Graciela arranged for a van and driver to take us downtown and return for us later in the afternoon. We are standing in front of the gardens of the beautiful cloistered gardens of the Church and Convent of Santo Domingo, the order of the Dominicans.
On our way to the Dominican Cathedral, we visited the original post office to see the Chatsqui, the Inca pre-runner to the Pony Express of North America. We had some fun with the photo shoots.
Barbra Brasher, the Area psychologist, received four phone calls while we were touring. We are on the Plaza de Armas with the Government Palace in the background.
Kathryn and Bruce Ghent are are cousins of sorts. Kathryn is the sister of our cousin Tim Hess's wife, Suzanne. They are standing on the steps of the Basilica or Lima Cathedral, the main church of Lima. It was originally built in 1551 of mangrove wood. In 1604 the first half of the church was completed after some problems which halted the work. In 1662 it was completed. In 1746 a great earthquake demolished the cathedral. The great towers fell onto the vaulted roof. Then, in 1751, the reconstruction began. The building is made of cedar wood covered with plaster.
The changing of the guard at the Governor's Palace was a spectacle of marching soldiers, horses, and a marching band. However, after all the pomp and circumstance, we did not see the actual changing of the guards who stand stiffly at each side of the front door for hours at a time. We imagine the changing of the guard is just a show and at some hour the guards simply are relieved by another crew.
The band performed a fairly lengthy, formal concert inside the gates before exiting onto the street in front of the palace.
Security was tight. The officer to the right was one of several who stood behind shields. Some were heavily armed and cradled their machinery. It was a little intimidating.
Pizarro chose this site for his home in 1586. He claimed Lima for the Spanish Crown in 1535 and by 1600 his home was completed. The guide book says the home underwent several changes over the next 300 years until 1938 when this building was unveiled. Also, Pizarro had looked at other settlements for the seat of government, but he settled on the land near the Rimac River because of the access to the river and the sea for getting provisions into Lima and for getting the gold and silver he and his men sacked from the Inca temples out of Peru.
This horse guard was strictly for "border patrol." At the end of the show, they did an about face and followed the parade of horsemen, band and soldiers.
These men on horses were part of parade ceremonies inside the gates. Everyday at noon, the changing of the guard takes place but the program varies. We believe we had the full spectacle according to those who have come on a weekday.

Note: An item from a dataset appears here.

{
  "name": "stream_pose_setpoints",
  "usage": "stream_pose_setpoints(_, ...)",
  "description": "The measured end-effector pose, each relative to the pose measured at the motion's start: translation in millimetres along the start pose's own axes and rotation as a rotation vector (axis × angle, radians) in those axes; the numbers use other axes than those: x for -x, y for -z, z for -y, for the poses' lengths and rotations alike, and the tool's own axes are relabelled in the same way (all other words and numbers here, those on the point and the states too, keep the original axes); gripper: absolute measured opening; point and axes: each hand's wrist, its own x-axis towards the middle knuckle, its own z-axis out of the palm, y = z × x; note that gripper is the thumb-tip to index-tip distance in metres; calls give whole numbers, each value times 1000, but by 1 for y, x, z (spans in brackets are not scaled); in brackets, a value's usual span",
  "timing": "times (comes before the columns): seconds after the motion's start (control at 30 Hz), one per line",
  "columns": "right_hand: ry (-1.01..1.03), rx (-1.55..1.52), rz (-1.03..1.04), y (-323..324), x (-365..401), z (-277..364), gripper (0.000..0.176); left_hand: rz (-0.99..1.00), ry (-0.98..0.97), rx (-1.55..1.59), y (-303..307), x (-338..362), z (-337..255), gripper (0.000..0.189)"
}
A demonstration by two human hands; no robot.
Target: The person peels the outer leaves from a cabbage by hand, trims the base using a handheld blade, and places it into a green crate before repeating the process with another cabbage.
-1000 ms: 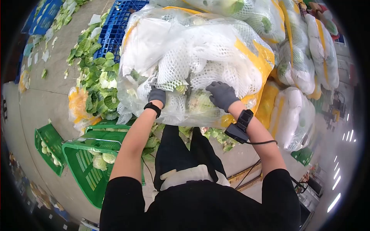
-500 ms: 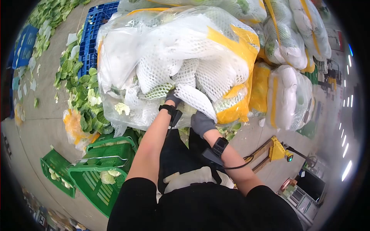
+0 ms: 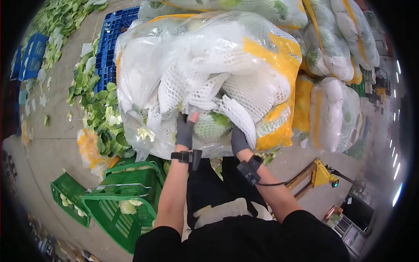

This pulpit is is made of thousands of pieces of hand-carved wood. The pulpit is in the room where the first university of the Americas was founded in the mid 1500s, the College of St. Thomas Acquinas. The guidebook mentions that the two side chapels have withstood several devastating earthquakes to make this cathedral the oldest of the three major cathedrals in Lima. Dad and I think it is the most beautiful.
I took this picture from the cloisters of the convent and looking across to the cloisters of the College of Saint Thomas Aquinas and the interior patio. The pink stucco tower is in the background. The balconies are made of cedar wood.
This young boy, a son of the custodian, was quite taken with us. He watched us quite intently as our English speaking guide told us about the importance of this chapel, the room where the first university of the Americas was founded and the chapel of St. Martin de Porres, a saint recognized for miracles attributed to him.
The convent library, the bibleoteca, could have been the inspiration for some of the scenes from Harry Potter.The ornately carved, dark wood interiors, the book cases, the choir loft and choir stand, are really beautiful.
Only the priests and students of theology are allowed in this room. I took the picture through the glass in the door. Look at the choir stand and choir book. The notes are in the Gregorian chant style and are large enough for the whole choir to read.
This is another view of the cloisters and interior garden. A picture cannot capture the beauty of the roses and sculpted garden beds.
The walls of the cloisters are decorated with blue and yellow tiles from Seville and date to 1602.
This final picture is a close up of the tiles. Above the tiles are 16th Century paintings of religious figures, stories from the Bible, and scenes from religious history.